In her opposition, plaintiff also argues that the actions taken by Hernandez and Smith are “not those of . . . normal . . . work and easily seen as ‘[a]rbitrary and [c]apricious’ behavior” and that the VA “failed to follow government procedure.” (Opp. at 3-4.) Based on the nature of the allegations and the terms used by plaintiff, the Court will construe this as an attempt to invoke the Administrative Procedure Act (“APA”)—another limited waiver of sovereign immunity. 5 U.S.C. § 701, et seq. The APA “establishes a cause of action for those ‘suffering legal wrong because of agency action, or adversely affected or aggrieved by agency action.’” Koretoff v. Vilsack, 614 F.3d 532, 536 (D.C. Cir. 2010) (quoting 5 U.S.C. § 702). APA relief is only permitted where the plaintiff is seeking relief “other than money damages.” 5 U.S.C. § 702. The APA also “excludes from its waiver of sovereign immunity . . . claims seeking relief expressly or impliedly forbidden by another statute.” See Avile-Wynkoop v. Neal, 2013 WL 5739214, at *2 (D.D.C. Aug. 27, 2013) (citing Transohio Savings Bank v. Director, Office of Thrift Supervision, 967 F.2d 598, 607 (D.C. Cir. 1992)).

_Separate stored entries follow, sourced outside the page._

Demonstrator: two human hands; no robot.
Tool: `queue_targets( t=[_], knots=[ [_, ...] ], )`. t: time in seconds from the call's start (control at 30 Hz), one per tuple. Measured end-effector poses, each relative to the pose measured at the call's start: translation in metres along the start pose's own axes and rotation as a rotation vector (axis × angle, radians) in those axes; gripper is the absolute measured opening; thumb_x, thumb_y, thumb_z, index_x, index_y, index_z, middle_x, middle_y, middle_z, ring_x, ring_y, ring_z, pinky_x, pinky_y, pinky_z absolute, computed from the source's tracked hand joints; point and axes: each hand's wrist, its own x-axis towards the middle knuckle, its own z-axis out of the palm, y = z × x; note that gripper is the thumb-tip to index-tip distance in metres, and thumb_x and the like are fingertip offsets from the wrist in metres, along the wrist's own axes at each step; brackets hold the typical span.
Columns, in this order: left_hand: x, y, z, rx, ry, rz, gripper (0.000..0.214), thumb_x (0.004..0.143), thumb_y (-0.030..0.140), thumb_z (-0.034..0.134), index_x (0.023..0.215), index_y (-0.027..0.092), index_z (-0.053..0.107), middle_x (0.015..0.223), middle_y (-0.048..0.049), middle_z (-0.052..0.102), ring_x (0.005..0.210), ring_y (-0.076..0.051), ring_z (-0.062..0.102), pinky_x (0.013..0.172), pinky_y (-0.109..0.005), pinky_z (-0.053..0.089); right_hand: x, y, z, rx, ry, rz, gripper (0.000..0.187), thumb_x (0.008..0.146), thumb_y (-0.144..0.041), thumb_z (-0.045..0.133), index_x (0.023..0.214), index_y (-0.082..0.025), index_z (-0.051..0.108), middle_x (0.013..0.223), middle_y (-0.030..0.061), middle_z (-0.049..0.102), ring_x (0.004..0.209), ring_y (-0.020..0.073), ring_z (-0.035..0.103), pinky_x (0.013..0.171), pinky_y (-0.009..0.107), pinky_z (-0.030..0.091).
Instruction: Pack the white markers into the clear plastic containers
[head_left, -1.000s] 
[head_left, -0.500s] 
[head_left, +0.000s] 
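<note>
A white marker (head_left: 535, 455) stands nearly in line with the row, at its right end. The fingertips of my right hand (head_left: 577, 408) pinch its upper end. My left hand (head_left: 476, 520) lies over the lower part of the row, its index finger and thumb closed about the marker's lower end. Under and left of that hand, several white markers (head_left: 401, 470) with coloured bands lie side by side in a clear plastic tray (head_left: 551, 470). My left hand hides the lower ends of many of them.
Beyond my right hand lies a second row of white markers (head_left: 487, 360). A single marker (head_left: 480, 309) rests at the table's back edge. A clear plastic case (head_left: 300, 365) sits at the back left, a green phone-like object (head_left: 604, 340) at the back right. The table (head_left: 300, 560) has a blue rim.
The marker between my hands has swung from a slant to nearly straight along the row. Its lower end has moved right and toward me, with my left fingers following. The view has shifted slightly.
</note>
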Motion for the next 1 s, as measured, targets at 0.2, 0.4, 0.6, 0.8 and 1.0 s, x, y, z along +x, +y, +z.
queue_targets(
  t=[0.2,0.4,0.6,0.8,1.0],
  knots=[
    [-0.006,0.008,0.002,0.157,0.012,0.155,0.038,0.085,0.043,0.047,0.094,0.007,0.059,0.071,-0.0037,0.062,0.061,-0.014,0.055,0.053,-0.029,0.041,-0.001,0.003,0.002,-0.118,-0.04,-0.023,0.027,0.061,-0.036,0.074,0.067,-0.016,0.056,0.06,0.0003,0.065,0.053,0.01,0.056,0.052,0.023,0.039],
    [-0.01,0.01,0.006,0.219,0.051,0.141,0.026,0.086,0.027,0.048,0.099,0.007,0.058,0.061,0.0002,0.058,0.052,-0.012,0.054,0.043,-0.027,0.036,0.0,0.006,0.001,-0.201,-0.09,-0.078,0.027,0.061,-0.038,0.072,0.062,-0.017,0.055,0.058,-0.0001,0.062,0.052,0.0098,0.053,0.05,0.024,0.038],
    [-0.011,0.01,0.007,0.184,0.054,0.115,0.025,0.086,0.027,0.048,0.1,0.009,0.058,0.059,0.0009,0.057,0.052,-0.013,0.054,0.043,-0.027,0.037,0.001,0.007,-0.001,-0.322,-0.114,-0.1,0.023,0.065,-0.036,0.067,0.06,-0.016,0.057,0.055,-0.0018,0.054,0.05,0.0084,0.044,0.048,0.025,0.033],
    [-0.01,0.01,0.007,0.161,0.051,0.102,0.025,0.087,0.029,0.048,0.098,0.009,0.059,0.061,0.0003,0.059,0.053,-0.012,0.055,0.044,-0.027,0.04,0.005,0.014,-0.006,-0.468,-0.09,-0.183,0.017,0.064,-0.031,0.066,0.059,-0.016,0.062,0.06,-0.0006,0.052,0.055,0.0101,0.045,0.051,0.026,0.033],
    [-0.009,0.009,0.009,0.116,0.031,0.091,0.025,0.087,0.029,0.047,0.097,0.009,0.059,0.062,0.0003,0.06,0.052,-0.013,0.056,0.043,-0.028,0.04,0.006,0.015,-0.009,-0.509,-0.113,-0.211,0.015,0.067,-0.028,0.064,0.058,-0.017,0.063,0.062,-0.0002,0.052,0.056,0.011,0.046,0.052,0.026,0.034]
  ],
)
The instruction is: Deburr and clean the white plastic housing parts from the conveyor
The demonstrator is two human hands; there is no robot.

Under this standard, plaintiff has not alleged sufficient facts to bring a legal claim under the APA. First, any claims of discrimination by plaintiff may not be brought under the APA. “The Supreme Court has held that Title VII provides the exclusive remedy for claims of discrimination in federal employment. . . . § 2000e-16 forbids injunctive relief except on its own terms. Hence, the APA does not waive sovereign immunity for her employment discrimination claim . . . .” Avile-Wynkoop v. Neal, 2013 WL 5739214, at *3 (D.D.C. Aug. 27, 2013) (internal citations and quotation marks omitted). Second, causes of action under the APA are limited to cases that arise from “final agency action.” 5 U.S.C. § 704. Here plaintiff does not challenge final agency action. Rather, she merely seeks injunctive relief to compel two specific federal employees to act in a certain way. Therefore, any APA claim that Davis might have must also be dismissed.

V. Due Process

Though she did not allege that her constitutional right to due process was violated explicitly in her initial complaint, plaintiff argues in her opposition that “Hernandez and Smith violated . . . [her] [m]ost [b]asic [r]ight of [d]ue [p]rocess, and possibly send a message to Defendant Christine Hernandez [sic] her position allows authority beyond her position.” (Opp. at 3.) “The Due Process Clause of the Fifth Amendment provides that no person shall be deprived of life, liberty, or property without due process of law. U.S. Const. amend. V. To trigger due process protections, this court must find that the challenged action impinged on a constitutionally protected interest—life, liberty, or property.” Simpkins v. Shalala, 999 F.Supp. 106, 118 (D.D.C. 1998). In the Court’s view, neither plaintiff’s statements in her opposition nor any other allegation made in her complaint constitute a violation of a protected liberty interest. At best, plaintiff’s statements are conclusory allegations that her right to due process under law was violated by Hernandez and Smith. Though it is clear that plaintiff believes she was wronged by her supervisors, this does not translate into a due process claim as a matter of substantive law. Therefore, under Fed.R.Civ.P. 12(b)(6), her due process claims must be dismissed.


Accordingly, and for the reasons stated above, defendant’s motion to dismiss will be GRANTED and her motion for a temporary restraining order DENIED.